If you are worried about hosing the scratch space on the 'laptop'
nodes, what about finding some striping virtual file system and hook
many 'reliable' worker node disks into one 'virtual' scratch space
holding a per-job directory (like the TMPDIR function in PBS/Torque).
If I am not mistaken, we have all the jobmanagers here cd into TMPDIR
unless they are MPI jobs. So very little activity takes place in the
pool account directories.
You'd need a FS with some RAID-type redundancy, otherwise the FS will
hang if a worker node goes down. We looked at PVFS awhile back but for
some reason at the time its RAID capabilities were either unusable or
not yet implemented, so we stopped looking.
HTH
J "striped disk or pinwheel, you pick" T
On Feb 23, 2005, at 16:08, Sotomayor, Maniel wrote:
> Yes, absolutely... That is what i'm talking about.
>
> Anybody,
> ./MS
>
> -----Original Message-----
> From: LHC Computer Grid - Rollout on behalf of Jeff Templon
> Sent: Wed 2/23/2005 9:49 AM
> To: [log in to unmask]
> Subject: Re: [LCG-ROLLOUT] SAN Fabric Shared Disk for Pool
> Accounts Scratch Space
>
> Hi
>
> Doesn't this mean that you might have a job go to a worker node that is
> good, but the job will fail because the worker node carrying its pool
> account happens to have gone down?
>
> I just counted and since Jan 1st we've had 11 separate events where a
> worker node was removed for some reason -- one per five days on
> average. Seems like a maintenance nightmare. Note this probably
> scales like the number of worker nodes; we have 133 at the moment. For
> smaller sites it is probably not so much of a problem. For larger
> sites it would be a killer.
>
> JT
>
> On Feb 23, 2005, at 14:41, Sotomayor, Maniel wrote:
>
>> Hello all,
>> Does there has to be a 1-to-1 correspondence between pool account
>> usernames from the CE to all WNs ? ie.
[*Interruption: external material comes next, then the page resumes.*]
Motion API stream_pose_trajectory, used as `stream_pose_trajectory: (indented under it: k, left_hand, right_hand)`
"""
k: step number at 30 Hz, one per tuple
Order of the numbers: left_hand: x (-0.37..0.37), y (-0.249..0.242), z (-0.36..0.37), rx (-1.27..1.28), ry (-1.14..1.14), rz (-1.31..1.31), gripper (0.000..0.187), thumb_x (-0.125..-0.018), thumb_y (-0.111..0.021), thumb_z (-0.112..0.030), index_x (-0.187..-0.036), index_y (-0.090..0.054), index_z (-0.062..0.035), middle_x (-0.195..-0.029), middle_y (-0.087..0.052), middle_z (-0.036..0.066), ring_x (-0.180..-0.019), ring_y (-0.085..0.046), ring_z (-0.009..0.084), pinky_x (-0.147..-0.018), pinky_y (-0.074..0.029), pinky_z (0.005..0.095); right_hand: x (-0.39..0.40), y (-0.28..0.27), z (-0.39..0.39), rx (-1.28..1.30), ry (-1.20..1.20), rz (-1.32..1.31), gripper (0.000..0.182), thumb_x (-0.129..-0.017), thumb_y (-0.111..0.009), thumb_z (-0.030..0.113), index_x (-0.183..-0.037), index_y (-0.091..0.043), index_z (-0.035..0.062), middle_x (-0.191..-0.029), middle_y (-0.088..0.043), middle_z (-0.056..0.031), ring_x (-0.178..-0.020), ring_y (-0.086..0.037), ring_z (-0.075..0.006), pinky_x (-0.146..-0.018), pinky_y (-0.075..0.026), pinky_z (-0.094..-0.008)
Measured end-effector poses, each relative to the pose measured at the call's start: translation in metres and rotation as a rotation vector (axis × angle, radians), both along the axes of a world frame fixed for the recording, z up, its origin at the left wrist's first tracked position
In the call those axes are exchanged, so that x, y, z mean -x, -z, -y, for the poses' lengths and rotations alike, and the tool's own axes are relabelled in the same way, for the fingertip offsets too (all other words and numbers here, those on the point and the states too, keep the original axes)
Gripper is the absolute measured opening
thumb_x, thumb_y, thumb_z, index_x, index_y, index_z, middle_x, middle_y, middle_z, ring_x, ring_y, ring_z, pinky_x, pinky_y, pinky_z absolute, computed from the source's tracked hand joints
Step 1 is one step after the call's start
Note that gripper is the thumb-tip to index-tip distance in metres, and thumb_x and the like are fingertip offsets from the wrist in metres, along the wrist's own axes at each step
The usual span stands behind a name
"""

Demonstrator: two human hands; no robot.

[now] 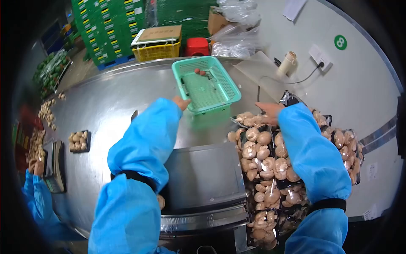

Can I have let's say for
>> example,
>> On my CE: dteam001...dteam050, lhcb001...lhcb050, ...
>>
>> And then on the first WN: dteam051...dteam100, lhcb051...lhcb100, ...
>>
>> Then on the second WN: dteam101...dteam151, lhcb101...lhcb151, ...
>>
>> and so on, until all working nodes have different username ranges for
>> pool accounts ?
>>
>> Is it possible to do this from torque point of view ? Or does the
>> pbs_server needs to have the same usernames for server & mom services
>> (ie ce usernames & wn usernames).
>>
>> I'm trying to do a shared virtual disk on a SAN fabric for using it as
>> scratch space for the WNs. I was wondering if I could do this and if
>> it is recommended...
>>
>> Planned design:
>> To have all WN mount each pool account home directory over NFS from a
>> mount point on the CE.
>> The CE will then be connected to the SAN Fabric via fiber channel,
>> hosting the shared virtual disk on the SAN fabric.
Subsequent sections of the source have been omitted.